We’re so happy for you that the Grossman / Morris-Smith release Curious Music is out in the world. We’ve been listening to it a lot, it’s incredibly beautiful. It’s pretty magical-sounding.

JAI K MORRIS-SMITH: Thank you. Michael and I used the word magical a lot while we were making it. We would have these moments where we would try to introduce certain ideas while we were composing it. A lot of those ideas wouldn’t actually work, so we’d construct a different way to go through a certain segment. Basically, in a way, one of the sides, when we’d try to introduce ideas that were preconceived, the track would reject those forced ideas. We were continually working with the track, it was strange. It was possibly the most fun that I have had in a studio recording music.

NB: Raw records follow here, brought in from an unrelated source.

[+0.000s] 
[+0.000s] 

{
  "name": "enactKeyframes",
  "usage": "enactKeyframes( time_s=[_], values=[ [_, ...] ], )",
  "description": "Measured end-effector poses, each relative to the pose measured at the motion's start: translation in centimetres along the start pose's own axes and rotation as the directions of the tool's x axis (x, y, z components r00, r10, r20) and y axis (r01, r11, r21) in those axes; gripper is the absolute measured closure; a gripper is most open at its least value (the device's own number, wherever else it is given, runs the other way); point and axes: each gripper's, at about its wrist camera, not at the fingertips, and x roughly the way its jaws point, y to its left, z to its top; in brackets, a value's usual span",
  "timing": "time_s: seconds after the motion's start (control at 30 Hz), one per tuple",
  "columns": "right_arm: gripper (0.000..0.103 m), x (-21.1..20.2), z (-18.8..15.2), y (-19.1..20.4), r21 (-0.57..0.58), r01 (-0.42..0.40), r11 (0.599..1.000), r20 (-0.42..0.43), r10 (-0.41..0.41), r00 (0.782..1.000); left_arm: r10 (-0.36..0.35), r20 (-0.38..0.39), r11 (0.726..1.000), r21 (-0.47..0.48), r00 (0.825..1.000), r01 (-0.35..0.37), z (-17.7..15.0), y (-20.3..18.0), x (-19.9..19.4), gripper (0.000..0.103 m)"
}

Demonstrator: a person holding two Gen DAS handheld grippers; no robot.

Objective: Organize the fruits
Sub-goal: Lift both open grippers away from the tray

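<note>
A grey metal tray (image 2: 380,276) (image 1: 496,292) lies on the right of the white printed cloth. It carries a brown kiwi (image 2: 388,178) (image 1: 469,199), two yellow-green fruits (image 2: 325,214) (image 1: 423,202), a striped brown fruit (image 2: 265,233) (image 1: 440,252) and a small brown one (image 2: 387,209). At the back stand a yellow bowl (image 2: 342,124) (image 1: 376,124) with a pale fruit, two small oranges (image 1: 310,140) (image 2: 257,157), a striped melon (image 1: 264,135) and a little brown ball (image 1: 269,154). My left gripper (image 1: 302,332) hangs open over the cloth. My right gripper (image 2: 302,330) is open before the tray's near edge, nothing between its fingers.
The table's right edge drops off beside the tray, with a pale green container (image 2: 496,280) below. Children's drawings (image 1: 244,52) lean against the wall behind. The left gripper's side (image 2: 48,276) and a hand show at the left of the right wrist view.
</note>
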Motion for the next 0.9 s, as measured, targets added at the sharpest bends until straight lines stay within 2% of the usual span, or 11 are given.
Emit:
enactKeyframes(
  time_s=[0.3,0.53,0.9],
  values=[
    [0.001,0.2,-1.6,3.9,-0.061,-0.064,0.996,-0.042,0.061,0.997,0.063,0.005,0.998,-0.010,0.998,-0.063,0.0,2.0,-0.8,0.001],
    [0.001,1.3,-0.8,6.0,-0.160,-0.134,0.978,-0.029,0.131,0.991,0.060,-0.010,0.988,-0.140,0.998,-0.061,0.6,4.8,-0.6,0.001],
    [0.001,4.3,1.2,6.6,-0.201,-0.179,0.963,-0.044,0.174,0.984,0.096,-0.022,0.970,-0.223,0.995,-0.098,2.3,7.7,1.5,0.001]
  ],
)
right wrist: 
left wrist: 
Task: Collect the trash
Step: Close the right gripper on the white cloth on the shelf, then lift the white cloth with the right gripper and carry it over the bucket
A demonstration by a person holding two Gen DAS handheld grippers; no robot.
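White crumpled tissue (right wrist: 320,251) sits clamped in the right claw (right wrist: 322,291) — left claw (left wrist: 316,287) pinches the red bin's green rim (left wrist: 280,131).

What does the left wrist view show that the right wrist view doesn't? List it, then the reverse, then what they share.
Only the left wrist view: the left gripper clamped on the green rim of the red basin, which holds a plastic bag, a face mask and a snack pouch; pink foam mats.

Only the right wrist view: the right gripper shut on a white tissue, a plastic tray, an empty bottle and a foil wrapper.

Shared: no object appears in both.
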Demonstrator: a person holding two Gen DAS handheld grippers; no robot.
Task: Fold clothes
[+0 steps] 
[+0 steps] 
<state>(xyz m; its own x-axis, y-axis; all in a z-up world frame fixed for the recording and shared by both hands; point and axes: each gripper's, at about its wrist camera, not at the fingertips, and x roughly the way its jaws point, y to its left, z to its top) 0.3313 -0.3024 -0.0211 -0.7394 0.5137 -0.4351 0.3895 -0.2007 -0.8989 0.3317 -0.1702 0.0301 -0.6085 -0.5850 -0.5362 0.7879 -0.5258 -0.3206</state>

I love how the tracks unfold and reveal itself to you in realtime.

JKM-S: It felt like it was writing itself, so we kept having to follow it rather than getting stuck with the ideas that we had. A lot of them were great ideas, but it just became it’s own thing and we had to work with it.

It blew my mind, because when I initially listened to it, I didn’t realise that it was made by only using guitars.

JKM-S: Yeah, yeah.

When listening to music for the first time I try not to read anything about it. I like to experience the music itself without any stories or hype colouring how I perceive it, I like to hear it for myself. I was trying to work out the instrumentation you used on it, because there’s so many cool sounds. After listening, I went and read about it and found out it was made with just guitar. That’s amazing.

JKM-S: Thank you.

Initially you were taught guitar by your dad when you were really young, right?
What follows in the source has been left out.